The feeling of pain is not just a sensory experience, but is also influenced by emotions, beliefs and expectations, making pain a highly subjective experience. This is evident in clinical practice, where the behavior of the physician and the treatment context can strongly influence the pain experience of patients. Research has shown that patients' expectation that a treatment will reduce pain influences individual perception of pain, even if the treatment has no active ingredient. The expectancy-induced analgesia emerges due to a modulation of the individual pain experience of patients by an engagement of endogenous inhibitory systems in the central nervous system.

The development of expectancy-induced analgesia can be generated in several ways. The investigators have previously demonstrated that social information and observational learning (e.g. the patient observes analgesia in another person receiving a treatment) can lead to expectancy-induced analgesia and pain reduction. However, the neural mechanisms (mechanisms in the brain) of how these expectancies are acquired and the neural mechanisms of analgesia induced by observational learning are unknown.
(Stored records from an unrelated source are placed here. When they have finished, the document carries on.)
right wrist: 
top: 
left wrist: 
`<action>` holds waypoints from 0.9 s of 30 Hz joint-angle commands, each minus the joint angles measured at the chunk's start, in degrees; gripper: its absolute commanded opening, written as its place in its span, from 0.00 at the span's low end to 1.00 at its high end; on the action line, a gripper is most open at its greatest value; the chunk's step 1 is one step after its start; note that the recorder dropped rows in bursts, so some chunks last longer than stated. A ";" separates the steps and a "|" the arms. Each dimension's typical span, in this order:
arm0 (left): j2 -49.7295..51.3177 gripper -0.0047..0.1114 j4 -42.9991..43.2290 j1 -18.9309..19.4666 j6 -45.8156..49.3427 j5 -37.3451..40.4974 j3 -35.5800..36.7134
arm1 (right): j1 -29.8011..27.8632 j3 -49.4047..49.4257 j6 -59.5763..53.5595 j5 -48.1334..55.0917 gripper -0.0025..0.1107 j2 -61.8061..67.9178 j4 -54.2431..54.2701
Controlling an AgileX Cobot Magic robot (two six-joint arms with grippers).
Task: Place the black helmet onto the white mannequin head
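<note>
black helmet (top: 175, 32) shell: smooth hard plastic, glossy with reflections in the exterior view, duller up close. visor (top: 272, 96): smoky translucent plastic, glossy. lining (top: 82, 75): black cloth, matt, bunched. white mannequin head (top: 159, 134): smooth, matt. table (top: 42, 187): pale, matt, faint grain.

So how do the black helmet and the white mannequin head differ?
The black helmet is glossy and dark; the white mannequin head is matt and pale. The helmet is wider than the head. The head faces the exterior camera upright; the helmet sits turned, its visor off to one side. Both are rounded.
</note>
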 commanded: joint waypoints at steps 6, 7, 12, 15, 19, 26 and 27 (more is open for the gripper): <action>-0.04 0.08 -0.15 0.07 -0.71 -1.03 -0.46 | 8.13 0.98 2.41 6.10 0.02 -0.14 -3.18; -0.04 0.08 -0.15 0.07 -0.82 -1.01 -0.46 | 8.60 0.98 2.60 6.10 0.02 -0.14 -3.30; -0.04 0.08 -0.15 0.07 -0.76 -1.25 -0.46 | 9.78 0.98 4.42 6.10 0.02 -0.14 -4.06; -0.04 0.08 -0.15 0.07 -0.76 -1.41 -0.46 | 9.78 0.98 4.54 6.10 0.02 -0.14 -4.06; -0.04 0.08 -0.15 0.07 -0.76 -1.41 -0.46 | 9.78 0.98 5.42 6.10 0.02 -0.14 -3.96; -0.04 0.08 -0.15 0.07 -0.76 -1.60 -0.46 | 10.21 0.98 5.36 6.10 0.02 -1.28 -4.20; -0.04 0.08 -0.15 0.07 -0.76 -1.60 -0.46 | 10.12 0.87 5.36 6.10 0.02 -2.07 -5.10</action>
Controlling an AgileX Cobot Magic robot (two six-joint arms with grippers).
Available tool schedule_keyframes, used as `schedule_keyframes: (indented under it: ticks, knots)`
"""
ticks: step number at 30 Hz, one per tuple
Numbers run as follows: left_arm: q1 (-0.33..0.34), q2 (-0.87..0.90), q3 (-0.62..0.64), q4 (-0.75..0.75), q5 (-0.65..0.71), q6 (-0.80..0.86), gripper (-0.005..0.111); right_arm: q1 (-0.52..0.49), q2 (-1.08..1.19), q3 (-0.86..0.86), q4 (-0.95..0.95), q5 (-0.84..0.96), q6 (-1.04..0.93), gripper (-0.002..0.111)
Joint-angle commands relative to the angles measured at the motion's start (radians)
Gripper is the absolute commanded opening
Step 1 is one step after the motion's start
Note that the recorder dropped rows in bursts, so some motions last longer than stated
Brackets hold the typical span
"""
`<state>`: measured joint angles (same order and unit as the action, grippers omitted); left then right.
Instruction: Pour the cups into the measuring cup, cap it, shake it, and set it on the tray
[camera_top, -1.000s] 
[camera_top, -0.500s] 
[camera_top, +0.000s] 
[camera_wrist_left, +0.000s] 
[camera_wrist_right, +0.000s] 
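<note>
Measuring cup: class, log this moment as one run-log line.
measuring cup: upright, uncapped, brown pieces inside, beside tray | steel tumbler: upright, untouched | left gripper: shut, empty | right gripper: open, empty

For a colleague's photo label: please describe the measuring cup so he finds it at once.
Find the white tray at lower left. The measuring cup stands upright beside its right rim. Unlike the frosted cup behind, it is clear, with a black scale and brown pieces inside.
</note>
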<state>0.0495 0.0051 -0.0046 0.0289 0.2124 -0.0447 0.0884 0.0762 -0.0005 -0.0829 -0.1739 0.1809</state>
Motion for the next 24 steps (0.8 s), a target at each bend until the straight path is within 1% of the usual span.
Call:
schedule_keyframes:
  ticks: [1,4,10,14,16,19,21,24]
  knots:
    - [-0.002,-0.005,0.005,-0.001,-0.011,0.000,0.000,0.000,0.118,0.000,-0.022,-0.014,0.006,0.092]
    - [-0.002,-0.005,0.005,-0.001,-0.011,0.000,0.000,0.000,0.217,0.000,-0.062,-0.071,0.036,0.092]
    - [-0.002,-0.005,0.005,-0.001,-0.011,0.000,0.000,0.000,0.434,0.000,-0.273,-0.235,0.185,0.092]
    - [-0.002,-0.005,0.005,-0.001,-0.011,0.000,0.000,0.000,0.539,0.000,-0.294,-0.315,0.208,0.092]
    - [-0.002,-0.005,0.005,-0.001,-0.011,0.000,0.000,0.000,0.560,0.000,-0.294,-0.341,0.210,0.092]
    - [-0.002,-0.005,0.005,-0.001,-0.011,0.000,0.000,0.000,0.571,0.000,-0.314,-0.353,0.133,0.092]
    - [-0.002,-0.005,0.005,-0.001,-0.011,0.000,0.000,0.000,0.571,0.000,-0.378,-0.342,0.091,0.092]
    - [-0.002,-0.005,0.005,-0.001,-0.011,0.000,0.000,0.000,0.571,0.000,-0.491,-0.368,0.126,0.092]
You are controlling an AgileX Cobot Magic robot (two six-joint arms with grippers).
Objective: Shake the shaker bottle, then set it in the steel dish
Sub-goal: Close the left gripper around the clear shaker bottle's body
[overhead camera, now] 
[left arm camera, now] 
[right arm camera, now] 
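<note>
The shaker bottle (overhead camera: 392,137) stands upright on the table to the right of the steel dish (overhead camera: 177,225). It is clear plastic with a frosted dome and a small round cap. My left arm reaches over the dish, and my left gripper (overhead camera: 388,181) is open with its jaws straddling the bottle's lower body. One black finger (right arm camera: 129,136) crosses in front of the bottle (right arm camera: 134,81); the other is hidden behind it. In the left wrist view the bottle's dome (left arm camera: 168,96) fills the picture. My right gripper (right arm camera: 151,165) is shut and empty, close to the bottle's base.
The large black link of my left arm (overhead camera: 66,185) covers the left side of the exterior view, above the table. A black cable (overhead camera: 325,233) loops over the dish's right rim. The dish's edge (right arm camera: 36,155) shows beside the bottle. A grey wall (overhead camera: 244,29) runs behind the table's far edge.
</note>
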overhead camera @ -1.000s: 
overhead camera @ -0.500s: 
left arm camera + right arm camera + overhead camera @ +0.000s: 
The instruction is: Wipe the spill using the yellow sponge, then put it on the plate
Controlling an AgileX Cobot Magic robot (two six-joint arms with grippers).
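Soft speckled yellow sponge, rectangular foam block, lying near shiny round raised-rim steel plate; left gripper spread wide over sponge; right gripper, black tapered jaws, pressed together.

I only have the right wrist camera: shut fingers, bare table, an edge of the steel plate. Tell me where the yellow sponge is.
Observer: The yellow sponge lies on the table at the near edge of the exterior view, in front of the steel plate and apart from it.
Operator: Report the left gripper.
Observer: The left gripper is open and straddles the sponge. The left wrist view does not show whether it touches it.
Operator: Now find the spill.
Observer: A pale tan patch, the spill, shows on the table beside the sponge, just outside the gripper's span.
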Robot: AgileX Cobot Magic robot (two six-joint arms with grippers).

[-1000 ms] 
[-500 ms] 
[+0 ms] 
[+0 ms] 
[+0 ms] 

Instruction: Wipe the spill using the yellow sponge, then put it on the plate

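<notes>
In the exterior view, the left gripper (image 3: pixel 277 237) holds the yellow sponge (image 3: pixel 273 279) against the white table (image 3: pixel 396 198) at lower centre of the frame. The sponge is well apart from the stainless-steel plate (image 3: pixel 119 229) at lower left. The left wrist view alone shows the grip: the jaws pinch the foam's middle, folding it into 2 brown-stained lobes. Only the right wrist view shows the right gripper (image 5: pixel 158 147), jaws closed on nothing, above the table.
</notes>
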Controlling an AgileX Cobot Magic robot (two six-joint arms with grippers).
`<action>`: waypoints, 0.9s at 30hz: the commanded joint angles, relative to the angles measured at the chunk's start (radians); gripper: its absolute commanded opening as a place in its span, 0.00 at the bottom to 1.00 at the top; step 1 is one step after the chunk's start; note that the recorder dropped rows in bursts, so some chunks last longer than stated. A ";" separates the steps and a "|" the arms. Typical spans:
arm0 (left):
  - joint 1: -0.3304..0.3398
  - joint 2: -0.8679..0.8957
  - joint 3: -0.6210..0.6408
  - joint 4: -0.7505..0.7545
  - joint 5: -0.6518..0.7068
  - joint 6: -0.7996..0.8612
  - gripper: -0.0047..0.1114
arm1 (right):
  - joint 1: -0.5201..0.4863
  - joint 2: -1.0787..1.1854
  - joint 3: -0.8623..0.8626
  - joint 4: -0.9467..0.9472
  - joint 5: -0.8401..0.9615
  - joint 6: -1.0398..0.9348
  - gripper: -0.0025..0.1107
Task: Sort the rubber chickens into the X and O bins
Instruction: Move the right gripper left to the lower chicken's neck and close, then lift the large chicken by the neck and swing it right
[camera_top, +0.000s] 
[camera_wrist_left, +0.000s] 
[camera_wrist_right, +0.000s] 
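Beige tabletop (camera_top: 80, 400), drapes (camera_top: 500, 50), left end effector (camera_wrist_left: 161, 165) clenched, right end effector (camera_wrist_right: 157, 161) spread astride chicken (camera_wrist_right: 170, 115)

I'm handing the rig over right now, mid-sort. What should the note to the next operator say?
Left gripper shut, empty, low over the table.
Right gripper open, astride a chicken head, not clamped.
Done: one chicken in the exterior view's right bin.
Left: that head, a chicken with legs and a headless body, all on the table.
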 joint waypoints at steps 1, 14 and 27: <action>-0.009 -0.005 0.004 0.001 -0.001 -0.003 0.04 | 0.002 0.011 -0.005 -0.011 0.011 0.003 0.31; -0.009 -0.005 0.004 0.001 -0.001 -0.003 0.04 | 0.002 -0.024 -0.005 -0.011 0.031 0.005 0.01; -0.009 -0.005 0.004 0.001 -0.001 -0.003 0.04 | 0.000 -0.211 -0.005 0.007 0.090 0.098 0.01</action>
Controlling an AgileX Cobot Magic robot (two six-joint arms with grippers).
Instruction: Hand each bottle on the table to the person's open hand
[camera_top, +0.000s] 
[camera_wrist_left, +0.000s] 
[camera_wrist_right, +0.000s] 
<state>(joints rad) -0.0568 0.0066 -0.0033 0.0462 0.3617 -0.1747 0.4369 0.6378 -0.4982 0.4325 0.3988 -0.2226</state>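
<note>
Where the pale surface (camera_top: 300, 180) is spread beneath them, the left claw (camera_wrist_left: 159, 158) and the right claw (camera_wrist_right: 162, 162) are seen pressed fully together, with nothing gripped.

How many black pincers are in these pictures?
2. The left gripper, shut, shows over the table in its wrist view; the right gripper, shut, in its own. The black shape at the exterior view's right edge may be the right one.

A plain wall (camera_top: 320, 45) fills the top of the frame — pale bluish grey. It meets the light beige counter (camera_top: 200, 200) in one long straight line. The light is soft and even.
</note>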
The investigators recently established a procedure to investigate neural mechanisms of observational learning in placebo analgesia. Here the investigators propose to investigate the influence of vasopressin, a neurotransmitter that is important for social interaction, on observational learning.

The investigators will use functional magnetic resonance imaging (fMRI), a non-invasive method, to investigate neural activity in humans. Participants will either receive vasopressin or saline with a nasal spray. During fMRI scanning, participants will then undergo an observational learning phase, where the study participants will learn the experience of analgesia in another person through a video, and a testing phase, where participants will perceive painful stimulations with the same cues as the observational phase. The comparison of the vasopressin group and the saline group will allow us to investigate how vasopressin influences behavioral effects of observational learning on pain perception as well as its effect on the neural processing of observational learning.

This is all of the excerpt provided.